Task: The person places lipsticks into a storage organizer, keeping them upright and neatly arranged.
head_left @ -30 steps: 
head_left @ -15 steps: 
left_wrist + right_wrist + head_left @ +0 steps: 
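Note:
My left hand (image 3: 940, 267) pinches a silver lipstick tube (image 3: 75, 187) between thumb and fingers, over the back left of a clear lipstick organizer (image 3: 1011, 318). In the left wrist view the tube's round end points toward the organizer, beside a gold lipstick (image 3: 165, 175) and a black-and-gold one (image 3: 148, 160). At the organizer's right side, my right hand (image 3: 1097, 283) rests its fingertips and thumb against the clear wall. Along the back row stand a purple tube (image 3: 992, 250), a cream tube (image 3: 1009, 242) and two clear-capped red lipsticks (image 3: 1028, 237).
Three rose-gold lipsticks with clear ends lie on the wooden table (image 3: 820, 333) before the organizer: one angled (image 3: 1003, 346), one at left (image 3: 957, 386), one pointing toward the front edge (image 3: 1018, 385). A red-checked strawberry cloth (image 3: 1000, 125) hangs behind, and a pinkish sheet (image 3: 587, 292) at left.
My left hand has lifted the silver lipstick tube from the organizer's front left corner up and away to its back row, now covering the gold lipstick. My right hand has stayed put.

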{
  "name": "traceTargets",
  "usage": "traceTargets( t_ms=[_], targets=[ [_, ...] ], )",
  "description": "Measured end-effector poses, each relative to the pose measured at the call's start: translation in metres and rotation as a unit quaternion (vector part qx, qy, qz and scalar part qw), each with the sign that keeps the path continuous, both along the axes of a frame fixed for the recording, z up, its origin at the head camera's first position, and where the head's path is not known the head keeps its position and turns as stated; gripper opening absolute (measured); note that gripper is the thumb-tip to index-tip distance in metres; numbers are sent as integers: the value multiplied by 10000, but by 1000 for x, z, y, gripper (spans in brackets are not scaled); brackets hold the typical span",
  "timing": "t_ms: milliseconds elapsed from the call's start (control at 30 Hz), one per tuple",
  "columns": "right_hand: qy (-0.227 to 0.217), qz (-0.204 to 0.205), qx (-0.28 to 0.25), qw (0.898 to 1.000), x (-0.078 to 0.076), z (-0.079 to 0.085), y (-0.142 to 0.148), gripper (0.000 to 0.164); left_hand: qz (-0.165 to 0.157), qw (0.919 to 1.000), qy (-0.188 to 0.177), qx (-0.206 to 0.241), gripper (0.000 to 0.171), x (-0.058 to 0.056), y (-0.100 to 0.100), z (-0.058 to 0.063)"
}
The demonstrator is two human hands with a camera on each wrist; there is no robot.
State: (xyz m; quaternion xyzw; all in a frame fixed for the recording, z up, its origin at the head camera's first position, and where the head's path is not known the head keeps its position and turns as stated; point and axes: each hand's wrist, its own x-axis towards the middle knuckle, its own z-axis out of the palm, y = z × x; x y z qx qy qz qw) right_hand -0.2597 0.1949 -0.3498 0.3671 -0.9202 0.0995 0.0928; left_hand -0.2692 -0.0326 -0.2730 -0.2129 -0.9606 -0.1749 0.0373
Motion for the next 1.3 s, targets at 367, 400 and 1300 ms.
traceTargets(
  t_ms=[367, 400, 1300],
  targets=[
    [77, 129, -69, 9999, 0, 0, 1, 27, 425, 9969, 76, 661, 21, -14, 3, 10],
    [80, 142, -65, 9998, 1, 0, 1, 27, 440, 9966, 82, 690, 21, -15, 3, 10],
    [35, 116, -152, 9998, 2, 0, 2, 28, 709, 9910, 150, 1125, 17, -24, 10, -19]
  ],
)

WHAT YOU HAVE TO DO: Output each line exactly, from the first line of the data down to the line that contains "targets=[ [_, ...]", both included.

ANSWER FOR THIS EXERCISE:
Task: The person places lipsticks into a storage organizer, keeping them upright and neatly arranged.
head_left @ -30 steps: 
head_left @ -15 steps: 
left_wrist + right_wrist + head_left @ +0 steps: 
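Note:
My left hand (image 3: 940, 267) pinches a silver lipstick tube (image 3: 75, 187) between thumb and fingers, over the back left of a clear lipstick organizer (image 3: 1011, 318). In the left wrist view the tube's round end points toward the organizer, beside a gold lipstick (image 3: 165, 175) and a black-and-gold one (image 3: 148, 160). At the organizer's right side, my right hand (image 3: 1097, 283) rests its fingertips and thumb against the clear wall. Along the back row stand a purple tube (image 3: 992, 250), a cream tube (image 3: 1009, 242) and two clear-capped red lipsticks (image 3: 1028, 237).
Three rose-gold lipsticks with clear ends lie on the wooden table (image 3: 820, 333) before the organizer: one angled (image 3: 1003, 346), one at left (image 3: 957, 386), one pointing toward the front edge (image 3: 1018, 385). A red-checked strawberry cloth (image 3: 1000, 125) hangs behind, and a pinkish sheet (image 3: 587, 292) at left.
My left hand has lifted the silver lipstick tube from the organizer's front left corner up and away to its back row, now covering the gold lipstick. My right hand has stayed put.
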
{
  "name": "traceTargets",
  "usage": "traceTargets( t_ms=[_], targets=[ [_, ...] ], )",

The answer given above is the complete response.